Today, in most cases, you are the security or IT professional in your family. And data (and subsequent threats) go wherever our employees go, which is all the more reason to extend cybersecurity awareness and training programs outside the office to ensure our people are ready to be the first line of defense.

Hackers target human laziness and fallibility for their most effective attacks. Social engineering cannot exist without both being present. To strengthen the human element, you need to prevent laziness and fallibility from being applicable. By systematically eliminating both, you eliminate the chances of social engineering and phishing working in the first place. However, laziness and fallibility present their own threats.

Laziness often stems from a lack of knowledge and a lack of transparency.

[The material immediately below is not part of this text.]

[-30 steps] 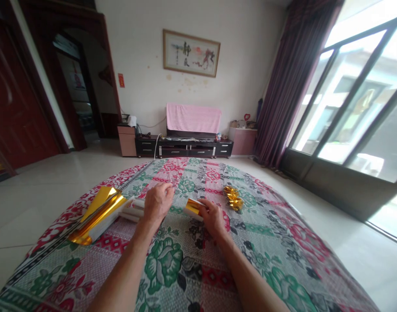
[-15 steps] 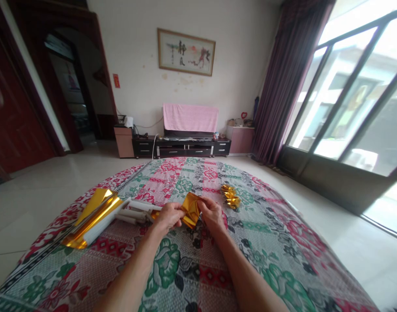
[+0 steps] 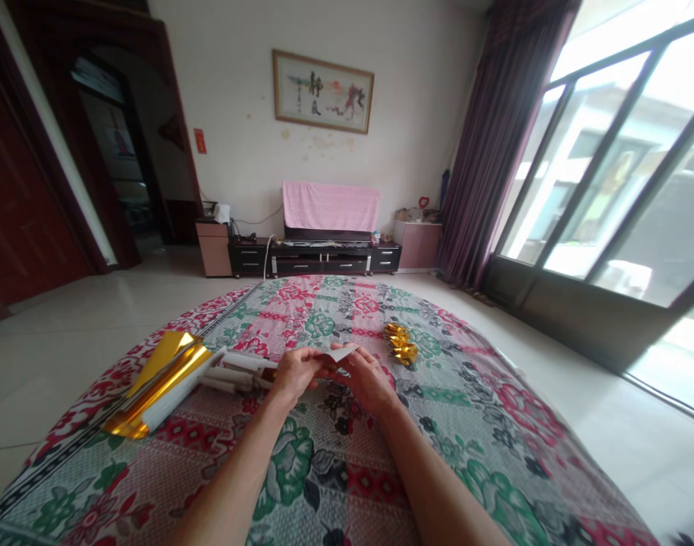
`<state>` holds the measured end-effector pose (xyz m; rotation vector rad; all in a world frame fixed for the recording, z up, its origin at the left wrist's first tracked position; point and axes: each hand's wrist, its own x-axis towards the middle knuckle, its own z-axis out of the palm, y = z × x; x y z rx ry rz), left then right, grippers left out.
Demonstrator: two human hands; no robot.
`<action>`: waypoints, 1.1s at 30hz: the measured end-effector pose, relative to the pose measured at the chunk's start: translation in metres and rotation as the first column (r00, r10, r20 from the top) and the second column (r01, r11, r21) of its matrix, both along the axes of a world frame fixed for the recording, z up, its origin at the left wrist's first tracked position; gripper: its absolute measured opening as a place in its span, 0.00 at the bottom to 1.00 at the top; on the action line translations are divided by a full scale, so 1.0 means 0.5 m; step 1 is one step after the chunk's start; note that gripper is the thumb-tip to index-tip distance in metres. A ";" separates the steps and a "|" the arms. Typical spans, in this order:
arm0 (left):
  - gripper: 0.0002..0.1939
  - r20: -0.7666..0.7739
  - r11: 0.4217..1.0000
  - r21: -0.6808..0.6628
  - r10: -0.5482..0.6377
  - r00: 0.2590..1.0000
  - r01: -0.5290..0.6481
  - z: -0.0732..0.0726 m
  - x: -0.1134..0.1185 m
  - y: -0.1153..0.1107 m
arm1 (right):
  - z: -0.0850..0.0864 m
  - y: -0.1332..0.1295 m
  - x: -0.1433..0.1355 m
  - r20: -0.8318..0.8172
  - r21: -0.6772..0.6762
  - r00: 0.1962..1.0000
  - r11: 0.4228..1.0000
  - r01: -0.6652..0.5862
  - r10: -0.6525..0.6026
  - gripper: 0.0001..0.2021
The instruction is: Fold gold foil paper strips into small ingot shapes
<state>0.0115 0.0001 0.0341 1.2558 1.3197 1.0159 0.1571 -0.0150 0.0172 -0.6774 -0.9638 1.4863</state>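
A small piece of foil paper (image 3: 340, 353) is pinched between both hands above the patterned cloth, its pale side showing. My left hand (image 3: 296, 374) holds its left part, with fingers closed. On the right part, my right hand (image 3: 369, 377) has its fingers closed too. Several folded gold foil pieces (image 3: 402, 345) lie in a short row to the right of my hands. Left of my hands are white paper rolls (image 3: 230, 376) and larger gold foil sheets (image 3: 168, 379), partly rolled.
The flowered cloth (image 3: 381, 447) covers a rounded surface under my arms. Beyond it stand a low black cabinet (image 3: 324, 262) with a pink towel (image 3: 331, 205) above and a small side cabinet (image 3: 419, 246). Windows and a dark curtain (image 3: 483, 152) are on the right.
The foil piece has turned from its gold face to its pale side and looks flatter. My hands have come closer together around it.
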 end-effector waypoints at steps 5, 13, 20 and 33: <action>0.19 -0.060 0.996 0.058 -0.065 0.996 0.068 0.005 0.002 -0.006 | -0.008 0.010 -0.002 -0.060 -0.002 0.996 0.998 0.066 -0.066 0.13; 0.21 -0.141 0.960 0.240 -0.113 0.984 0.144 0.010 0.001 -0.009 | -0.013 0.017 -0.009 -0.010 0.095 0.990 0.985 0.144 -0.143 0.11; 0.16 -0.083 0.919 0.376 -0.098 0.992 0.122 -0.017 0.002 0.015 | -0.012 0.013 -0.005 0.214 0.167 0.947 0.964 0.206 -0.239 0.13; 0.12 -0.231 0.856 0.486 -0.069 0.971 0.176 -0.027 -0.002 0.016 | -0.013 0.007 -0.005 0.261 0.111 0.958 0.989 0.094 -0.121 0.31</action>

How can you know what the organization’s stance is if no one tells you? There must be clarity and transparency about what the company’s policies are and why they exist; otherwise, it’s easy to ignore them. Can an employee follow them the first day they’re there? If they can’t, you need a new set of rules or new employees.

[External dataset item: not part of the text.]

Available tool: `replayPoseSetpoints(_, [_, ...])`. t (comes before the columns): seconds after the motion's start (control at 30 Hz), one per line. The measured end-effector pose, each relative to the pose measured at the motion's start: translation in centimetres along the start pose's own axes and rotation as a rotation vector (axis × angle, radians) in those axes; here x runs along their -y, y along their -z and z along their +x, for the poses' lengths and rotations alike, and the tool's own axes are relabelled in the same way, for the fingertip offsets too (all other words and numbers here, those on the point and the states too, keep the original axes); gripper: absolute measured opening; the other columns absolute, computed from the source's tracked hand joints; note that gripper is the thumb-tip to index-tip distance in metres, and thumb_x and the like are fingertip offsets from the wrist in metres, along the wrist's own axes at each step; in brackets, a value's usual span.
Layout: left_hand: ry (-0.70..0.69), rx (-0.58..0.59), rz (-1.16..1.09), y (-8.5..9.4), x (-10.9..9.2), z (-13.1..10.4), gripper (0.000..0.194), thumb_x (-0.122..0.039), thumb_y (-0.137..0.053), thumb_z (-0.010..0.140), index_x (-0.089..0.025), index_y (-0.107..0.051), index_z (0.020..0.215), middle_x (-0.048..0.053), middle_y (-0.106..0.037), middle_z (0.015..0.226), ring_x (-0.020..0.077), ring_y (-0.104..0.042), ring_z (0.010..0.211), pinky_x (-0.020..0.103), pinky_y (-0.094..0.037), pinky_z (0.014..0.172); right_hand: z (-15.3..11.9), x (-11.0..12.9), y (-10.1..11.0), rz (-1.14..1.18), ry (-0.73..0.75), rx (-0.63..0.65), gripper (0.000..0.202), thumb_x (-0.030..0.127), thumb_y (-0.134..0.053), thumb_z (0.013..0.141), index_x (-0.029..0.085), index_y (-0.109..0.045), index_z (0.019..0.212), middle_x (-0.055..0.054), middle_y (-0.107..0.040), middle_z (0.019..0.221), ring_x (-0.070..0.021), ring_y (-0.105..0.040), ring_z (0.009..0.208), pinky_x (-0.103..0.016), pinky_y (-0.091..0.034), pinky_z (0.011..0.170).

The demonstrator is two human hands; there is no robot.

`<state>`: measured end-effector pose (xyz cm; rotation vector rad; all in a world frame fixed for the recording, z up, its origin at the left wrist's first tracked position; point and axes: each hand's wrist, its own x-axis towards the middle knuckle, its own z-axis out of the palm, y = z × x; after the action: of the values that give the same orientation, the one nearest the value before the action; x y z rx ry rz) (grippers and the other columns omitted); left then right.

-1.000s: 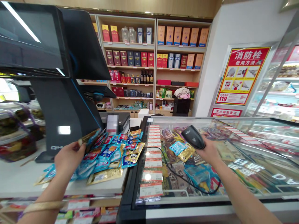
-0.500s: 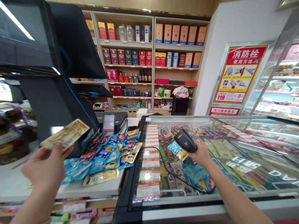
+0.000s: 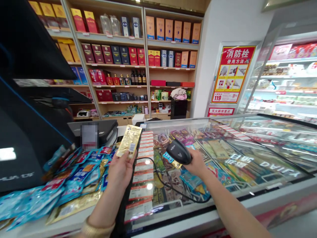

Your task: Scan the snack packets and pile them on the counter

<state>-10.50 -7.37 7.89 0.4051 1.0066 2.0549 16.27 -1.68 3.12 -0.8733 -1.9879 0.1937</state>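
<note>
A flat gold packet (image 3: 129,140) with a barcode on its face is pinched by its lower end in my left hand (image 3: 122,170), above the freezer's left edge. My right hand (image 3: 196,162) is wrapped round a black handheld scanner (image 3: 178,151), whose head points left towards the packet. The scanner's black cable (image 3: 170,186) loops over the glass. Blue and gold packets (image 3: 169,157) show just under the scanner. To the left, a pile of blue, red and gold packets (image 3: 81,173) covers part of the white counter (image 3: 81,216).
A glass-topped freezer (image 3: 237,195) full of packs fills the centre and right. At the left stands a black checkout terminal (image 3: 27,132), with a black device (image 3: 105,127) behind the pile. Shelves (image 3: 111,36) of boxes and bottles line the back; a red sign (image 3: 232,74) hangs right.
My left hand has carried the gold packet to the right, from beside the terminal to near the scanner, and the packet now stands more upright. The view has turned left.
</note>
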Motion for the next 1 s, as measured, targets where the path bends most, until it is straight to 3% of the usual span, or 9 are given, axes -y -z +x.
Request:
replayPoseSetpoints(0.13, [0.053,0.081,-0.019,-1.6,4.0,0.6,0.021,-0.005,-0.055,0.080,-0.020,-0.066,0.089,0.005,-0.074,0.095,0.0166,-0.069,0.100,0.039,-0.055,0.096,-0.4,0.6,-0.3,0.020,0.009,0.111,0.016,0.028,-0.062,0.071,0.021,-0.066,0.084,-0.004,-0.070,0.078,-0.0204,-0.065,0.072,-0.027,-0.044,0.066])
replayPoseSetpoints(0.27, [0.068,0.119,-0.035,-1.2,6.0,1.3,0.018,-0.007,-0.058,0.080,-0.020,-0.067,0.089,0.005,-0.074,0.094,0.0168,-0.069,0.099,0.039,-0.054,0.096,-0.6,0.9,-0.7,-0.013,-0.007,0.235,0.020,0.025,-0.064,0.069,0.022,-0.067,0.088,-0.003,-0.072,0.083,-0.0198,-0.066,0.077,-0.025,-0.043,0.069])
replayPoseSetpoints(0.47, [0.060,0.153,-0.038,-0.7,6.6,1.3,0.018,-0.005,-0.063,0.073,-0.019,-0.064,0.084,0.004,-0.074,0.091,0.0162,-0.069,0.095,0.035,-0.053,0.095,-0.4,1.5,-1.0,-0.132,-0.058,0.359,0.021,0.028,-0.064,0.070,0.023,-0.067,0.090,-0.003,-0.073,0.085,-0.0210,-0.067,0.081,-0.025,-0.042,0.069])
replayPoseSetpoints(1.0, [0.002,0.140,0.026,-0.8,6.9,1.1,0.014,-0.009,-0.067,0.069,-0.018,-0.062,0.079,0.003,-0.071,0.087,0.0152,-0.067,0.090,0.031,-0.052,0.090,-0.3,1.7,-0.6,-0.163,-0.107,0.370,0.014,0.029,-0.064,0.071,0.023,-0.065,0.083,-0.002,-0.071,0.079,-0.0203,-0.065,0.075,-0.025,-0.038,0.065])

Here are my recommendations for that:

  • First, if you haven’t already done so, investing in ongoing awareness programs needs to be one of your priorities. Protection is not limited to one person or team. A CISO and his team of security professionals are essential to a security program, but the real strength is in numbers. In other words, by educating and involving the entire organization in online security protocols, companies can be better equipped for cyber threats. This starts by teaching them to recognize phishing emails or malicious links containing malware; identity theft prevention techniques; and use encryption and password best practices.
  • Next, you need to encourage them to take proactive steps to secure their home and office networks, which includes physical security surveillance, securing their devices and keeping an eye on their surroundings. Maintaining regular software updates and security patches; securing their home wireless networks; encrypting sensitive data and files to ensure authorized access; setting strong, unique passwords; and using multi-factor authentication as an extra layer of protection. Frankly, it’s good hygiene for work and home.
  • Last but certainly not least, as a CISO or IT professional, you also need to be personal by creating an atmosphere in which employees feel comfortable asking questions about data protection. This comfort, trust and open line of communication are essential for engaging with your workplace and for employees to take ownership of their security measures.

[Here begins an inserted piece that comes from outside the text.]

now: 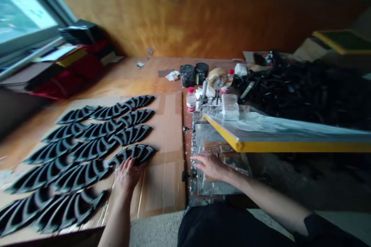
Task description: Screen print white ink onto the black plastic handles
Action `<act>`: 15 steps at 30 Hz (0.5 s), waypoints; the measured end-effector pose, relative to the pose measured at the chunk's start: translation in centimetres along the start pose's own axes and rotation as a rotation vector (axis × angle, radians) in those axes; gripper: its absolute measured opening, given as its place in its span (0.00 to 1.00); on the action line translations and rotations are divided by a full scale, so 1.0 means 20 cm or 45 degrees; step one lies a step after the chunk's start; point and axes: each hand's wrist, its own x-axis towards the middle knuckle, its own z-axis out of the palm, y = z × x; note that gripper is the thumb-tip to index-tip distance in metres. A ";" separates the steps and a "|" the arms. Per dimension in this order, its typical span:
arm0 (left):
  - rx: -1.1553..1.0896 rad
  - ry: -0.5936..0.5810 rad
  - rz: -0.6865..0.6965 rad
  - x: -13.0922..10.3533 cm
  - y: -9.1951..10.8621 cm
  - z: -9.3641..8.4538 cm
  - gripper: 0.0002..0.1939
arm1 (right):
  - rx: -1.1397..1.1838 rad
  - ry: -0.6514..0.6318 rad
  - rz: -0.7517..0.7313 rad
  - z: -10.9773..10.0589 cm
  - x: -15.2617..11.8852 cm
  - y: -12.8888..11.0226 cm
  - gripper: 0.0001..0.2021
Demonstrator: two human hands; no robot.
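Observation:
Rows of black slatted, curved parts lie on a flattened cardboard sheet (169,162) at the left. My left hand (127,175) is at the nearest part of the right-hand column, a black slatted part (142,153), with its fingers gripping the near edge. That part rests on or just over the cardboard; which of the two cannot be made out. Over a grey metal plate (218,191) with a wooden fixture, my right hand (211,166) is held with its fingers stretched and apart, nothing in them.
A yellow-edged screen frame (290,146) juts out above the plate on the right. Behind it lies a heap of black parts (304,88). A red-capped bottle (191,100), dark jars (188,76) and a tape roll (217,76) stand farther back. Stacked boxes (69,73) line the window side.

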 end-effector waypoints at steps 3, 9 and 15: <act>-0.048 -0.058 0.152 0.02 -0.07 0.02 0.28 | -0.075 0.240 0.163 -0.22 -0.18 0.24 0.11; 0.045 -0.158 0.024 0.04 -0.15 -0.04 0.28 | -0.416 0.723 0.629 -0.63 -0.61 0.81 0.11; 0.101 -0.294 -0.120 0.06 -0.08 -0.07 0.33 | -0.561 0.881 0.751 -0.88 -0.75 1.10 0.17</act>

It’s not enough to hope that you won’t be affected by an incident or breach. That’s unlikely these days. We know that it’s only a matter of time before you’re attacked. And cyber attacks have become increasingly sophisticated, with malicious attackers using a variety of tactics to gain access to assets and confidential information to disrupt your business or personal life. Phishing emails, ransomware campaigns and malware downloads are just the beginning. So make sure your employees are trained, engaged and ready for any type of incident that might occur.